Detambel : Splendeur
Tout à la fois roman biographique et méditation sur les mystères du génie créateur, La Splendeur est le récit de la vie de Girolamo Cardano, célèbre médecin, astrologue, savant, mathématicien et inventeur qui évolua aux côtés des plus grands, de Charles Quint à Ambroise Paré.
Féru de rêves et de songes prophétiques, Cardano (Jérôme Cardan en France) prétendait posséder son propre “démon” personnel, lequel nourrissait amoureusement son esprit de traités mathématiques et de prédictions astrologiques. C’est à ce malicieux génie tutélaire, incarnant l’étrangeté et le mystère qui entourent la fulgurance de l’inspiration, que Régine Detambel, bousculant ainsi les codes du genre biographique, a choisi de confier le récit de la difficile ascension et de la chute d’un homme hors du commun.
Prototype de l’humaniste et de l’esprit libre, Cardano, en “écorché du cerveau”, inspira les libertins du xviie, avant d’intriguer les encyclopédistes et de susciter l’intérêt de Nerval, Balzac ou Paul Valéry. Régine Detambel l’installe ici au coeur d’une fiction aussi baroque qu’enthousiasmante qui nous plonge dans la mentalité extraordinaire d’un xvie siècle déchiré entre rationalité et fascination à l’égard des forces occultes, et qui rend un hommage jubilatoire aux extases de la pensée en mouvement – de ses ardeurs les plus fécondes à ses plus folles fantasmagories.

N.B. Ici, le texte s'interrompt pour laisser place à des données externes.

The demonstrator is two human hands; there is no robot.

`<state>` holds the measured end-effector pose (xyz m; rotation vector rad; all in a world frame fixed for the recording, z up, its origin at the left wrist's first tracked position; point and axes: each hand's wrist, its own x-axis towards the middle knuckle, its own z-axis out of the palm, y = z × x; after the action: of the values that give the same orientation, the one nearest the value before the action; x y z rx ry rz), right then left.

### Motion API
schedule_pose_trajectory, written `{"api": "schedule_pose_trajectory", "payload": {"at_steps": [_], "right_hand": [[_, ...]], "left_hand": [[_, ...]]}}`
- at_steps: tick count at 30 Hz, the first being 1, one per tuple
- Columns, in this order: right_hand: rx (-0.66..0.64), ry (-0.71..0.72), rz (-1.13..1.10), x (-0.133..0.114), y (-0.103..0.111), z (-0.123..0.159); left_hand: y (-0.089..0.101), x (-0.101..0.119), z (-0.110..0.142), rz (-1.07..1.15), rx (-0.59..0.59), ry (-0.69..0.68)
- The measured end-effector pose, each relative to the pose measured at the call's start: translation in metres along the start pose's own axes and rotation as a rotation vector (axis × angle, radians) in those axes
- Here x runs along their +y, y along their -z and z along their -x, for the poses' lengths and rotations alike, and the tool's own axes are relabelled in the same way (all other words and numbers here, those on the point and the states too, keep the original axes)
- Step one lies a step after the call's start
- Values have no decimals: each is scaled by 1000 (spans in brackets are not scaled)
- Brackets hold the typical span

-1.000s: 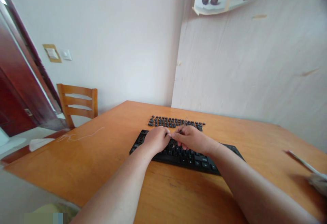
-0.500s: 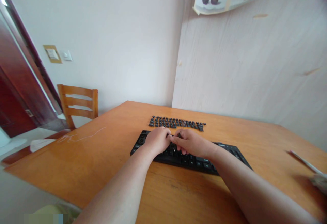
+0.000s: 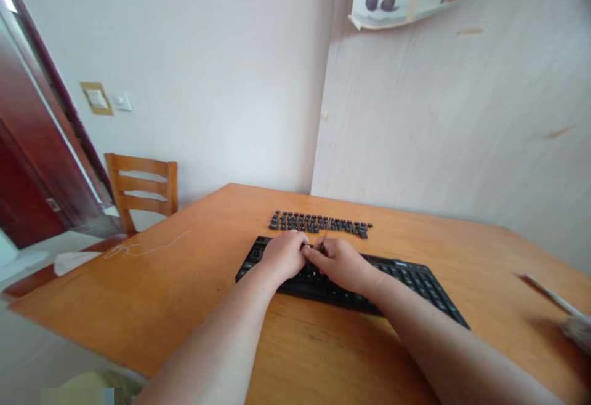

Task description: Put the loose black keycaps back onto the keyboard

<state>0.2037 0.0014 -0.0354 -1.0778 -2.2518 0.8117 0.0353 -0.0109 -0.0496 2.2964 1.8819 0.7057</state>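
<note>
A black keyboard [image 3: 420,282] lies on the wooden table, with some key places at its left end bare of keycaps. My left hand [image 3: 287,252] rests over its left part, fingers curled in and closed; what they hold, if anything, is hidden. Beside it, fingertips almost meeting, my right hand [image 3: 339,263] is closed in a pinch. A thin metal tool [image 3: 325,236] pokes up from those fingers, too small to name surely. Behind the keyboard, loose black keycaps [image 3: 318,220] are laid out in rows.
The wooden table [image 3: 194,294] runs back to the wall. A thin stick-like object [image 3: 549,291] lies at the right, and a pale string [image 3: 157,247] at the left. A wooden chair [image 3: 143,183] stands beyond the left edge.
My right hand has shifted slightly left and turned, its forearm swinging inward, uncovering more of the keyboard's right end. The thin tool now leans differently. My left hand stays nearly still.
</note>
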Motion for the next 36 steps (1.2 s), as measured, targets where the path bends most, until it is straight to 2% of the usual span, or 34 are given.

"Par-dessus tout, l’envie d’interroger ce qui me fait écrire, qu’on appelle parfois encore l’inspiration, qui a ici un visage : maintenant j’en suis sûre, c’est le daimôn qui nous pousse à créer, cet étranger en nous, si changeant, tour à tour candide et ténébreux, parfois lumineux et parfois dépravé. On sent bien qu’il existe et alors on n’est plus maître de ses chemins d’écriture.
Je me suis surtout régalée avec un personnage hors du commun dans une époque hors du commun, grouillant de tout ce qui nous fait frétiller aujourd’hui, quel que soit notre âge : les sortilèges et les poisons, les sorcières et les miracles, les destinées invraisemblables et les cursus inouïs !

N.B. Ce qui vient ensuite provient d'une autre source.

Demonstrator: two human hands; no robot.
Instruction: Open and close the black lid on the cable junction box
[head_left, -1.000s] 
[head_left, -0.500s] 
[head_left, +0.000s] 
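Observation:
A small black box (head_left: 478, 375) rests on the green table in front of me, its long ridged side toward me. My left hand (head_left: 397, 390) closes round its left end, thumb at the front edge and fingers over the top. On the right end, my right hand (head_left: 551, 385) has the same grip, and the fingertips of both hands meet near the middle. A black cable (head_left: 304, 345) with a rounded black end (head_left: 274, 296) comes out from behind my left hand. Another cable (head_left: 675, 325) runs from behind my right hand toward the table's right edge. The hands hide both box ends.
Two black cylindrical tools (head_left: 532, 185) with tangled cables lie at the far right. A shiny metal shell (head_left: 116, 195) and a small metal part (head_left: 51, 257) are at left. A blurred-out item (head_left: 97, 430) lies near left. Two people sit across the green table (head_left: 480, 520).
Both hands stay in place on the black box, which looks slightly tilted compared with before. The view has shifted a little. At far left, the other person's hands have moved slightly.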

Cardano était loufoque, fantasque, imprévisible. S’il s’appliqua surtout aux mathématiques et à la médecine, cela n’a pas empêché son côté prophète et magicien, il fut même le type accompli de cette étrange confusion de rigueur scientifique et de fantasmagorie, si courante chez les intellectuels européens de la Renaissance. Sans cela sa vie n’aurait pas eu cet intérêt presque tragique.
Sa belle biographie, raillée par Diderot et Rousseau qui rêvaient d’un modèle d’homme carrément moins cinglé, m’a entraînée bien au-delà des romans que j’avais lentement domestiqués depuis plus de vingt ans. La Splendeur pourrait bien être ma première liberté romanesque, car je considère ce livre comme une incursion dans une zone de pure énergie. J’ai vraiment tout consenti à ce roman, lui ai tout abandonné – comme Cardano à son daimôn –, lui ai cédé tout ce qu’il me demandait, même le plus déraisonnable, le plus capricieux…
Disons que Cardano coiffé de son daimôn est la personnification de cette nouvelle énergie romanesque !" R.D.